Nicht in jedem Fall sind in einem Zeitraum von sechs Monaten zu hohe bzw. nicht angemessene Aufwendungen für die Unterkunft und Heizung zu senken. Sie sind solange zu berücksichtigen, wie es dem einzelnen Hilfebedürftigen oder seiner Bedarfsgemeinschaft nicht möglich oder nicht zumutbar ist, sie zu verringern. Dafür gibt es wichtige Gründe.

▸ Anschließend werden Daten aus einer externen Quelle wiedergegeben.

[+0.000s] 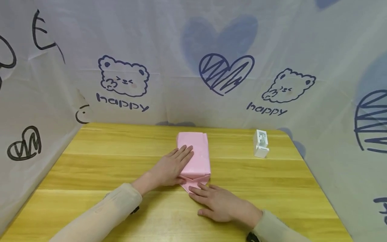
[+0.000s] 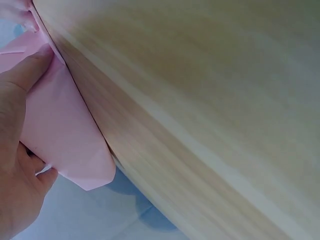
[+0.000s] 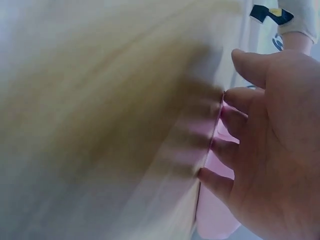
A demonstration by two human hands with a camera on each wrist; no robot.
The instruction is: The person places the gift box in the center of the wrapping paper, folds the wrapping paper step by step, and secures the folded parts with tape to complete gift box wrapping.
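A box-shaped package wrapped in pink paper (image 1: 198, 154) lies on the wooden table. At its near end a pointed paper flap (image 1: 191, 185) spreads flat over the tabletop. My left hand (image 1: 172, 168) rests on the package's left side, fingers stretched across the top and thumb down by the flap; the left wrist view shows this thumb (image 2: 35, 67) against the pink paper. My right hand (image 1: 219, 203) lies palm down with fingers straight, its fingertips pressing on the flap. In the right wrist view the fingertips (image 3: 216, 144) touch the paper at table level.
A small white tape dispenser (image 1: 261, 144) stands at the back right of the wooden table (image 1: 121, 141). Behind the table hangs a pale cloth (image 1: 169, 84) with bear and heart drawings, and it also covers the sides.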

Ein solcher wichtiger Grund ist die Unmöglichkeit, die Aufwendungen für die Unterkunft zu senken. Dies kann der Fall sein, wenn Hilfebedürftige trotz aktiver Suche keine angemessene Wohnung z.B. in der Stadt Berlin finden. Es kann auch daraus resultieren, dass Vermieter nicht bereit sind, ihre Wohnungen an Bedürftige zu vermieten. Ein anderer wichtiger Grund wäre es, wenn der aktuelle Vermieter nicht gestattet, die Wohnung an weitere Personen zur Untervermietung anzubieten. Wenn es dem Hilfebedürftigen und ggf. seiner Bedarfsgemeinschaft nicht zumutbar ist, das Verlangen des Jobcenters nach der Herstellung der angemessenen Kosten zu erfüllen, ist dies ebenfalls ein wichtiger Grund. Wohnt jemand zum Beispiel länger als 15 Jahre in einer Wohnung, hat er eine längere Kündigungsdauer als sechs Monate. Ihm kann ein Umzug nach einem halben Jahr Bezug von Arbeitslosengeld II nicht zugemutet werden. Auch wenn die wesentlichen sozialen Bezüge der Kinder gefährdet werden, ist ein Umzug unzumutbar. Ebenso sind ältere Menschen ab 60 Jahren, schwangere Frauen, Schwerbehinderte, z. B. Blinde und Personen, die in absehbarerer Zeit kostendeckende Einkünfte haben, vor Umzugsforderungen geschützt. Weitere wichtige Gründe sind der nur vorübergehende Grundsicherungsbezug wegen Arbeitslosigkeit, die Examensphase bei Studierenden oder wenn die Mieteinsparungen in keinem angemessenen Verhältnis zu den Umzugskosten stehen. "Maßnahmen zur Senkung der Wohnkosten werden in der Regel nicht verlangt werden können bei schwerer Krankheit oder Behinderung, mehr als 60-jährigen Hilfebedürftigen nach längerer Wohndauer, Alleinerziehenden mit zwei und mehr Kindern." Diese Ausnahmen gelten hinsichtlich der im Gesetz formulierten Sechs-Monatsregel in Berlin. Im Land Berlin werden zunächst die tatsächlichen Unterkunfts- und Heizkosten ein Jahr lang seit Beginn des Leistungsbezuges übernommen.

Rechte von Hartz 4 Betroffenen bei einer zu "teuren Wohnung"
Im Prinzip können erwerbsfähige Hilfebedürftige oder Bedarfsgemeinschaften, die oberhalb der angemessenen Unterkunfts- und Heizkosten liegen, mit dem ersten Bescheid auf Arbeitslosengeld II (ALG II) dazu auffordert werden, die Angemessenheit dieser Kosten innerhalb eines halben Jahres herbeizuführen. Diese Aufforderung kann auch mündlich durch den Fallmanager vorgenommen werden. Jede Regelung, die nach außen getroffen wird, ist ein Verwaltungsakt nach § 31 SGB X. Also können Betroffene gegen solche Aufforderungen Widerspruch einlegen. Aufforderungen müssen in der Akte des Hilfebedürftigen notiert sein. Ist unklar, ob dies der Fall war, sollte Akteneinsicht gemäß § 25 Abs. 1 SGB X beantragt werden. Außerdem muss für die Betroffenen die Aufforderung erkennbar sein.

Eine erkennbare Aufforderung schließt eine Beratung des Jobcenters ein, wie und mit welchen Nachweisen die Angemessenheit der Unterkunftskosten herbeigeführt werden kann. Eine einfache mündliche Aufforderung ohne eine solche Beratung ist nach § 14 SGB I anfechtbar, da ihnen keine Leistung der Behörde gegenübersteht (z.B. Kaution). Zu jedem Verwaltungsakt kann Widerspruch binnen eines Monats eingelegt werden. Daher muss eine mündliche Aufforderung nach § 33 Abs. 2 Satz 1 SGB X unverzüglich (bis zu vier Wochen) schriftlich bestätigt werden. Denn nach § 34 Abs. 1 SGB X hat ein mündlicher Verwaltungsakt keine rechtliche Bindungskraft. In diesem Falle hieße das, dass der mündlichen Aufforderung des persönlichen Ansprechpartners beispielsweise keine Umzugskostenübernahme vom Jobcenter folgen müsste. Mündlich Aufgeforderte sollten daher unverzüglich einen rechtsmittelfähigen Bescheid nach § 33 Abs. 2 SGB X fordern, der Nachweise zum Beweis des Aktivwerdens der Betroffenen zur Wohnungs- oder Untermietersuche und die Zusicherung der Umzugskostenübernahme enthält. Weiterhin müssen im Bescheid das Erfordernis und die Ermessenskriterien hinreichend dargelegt werden. Gegen einen solchen Bescheid kann binnen eines Monats Widerspruch eingelegt werden!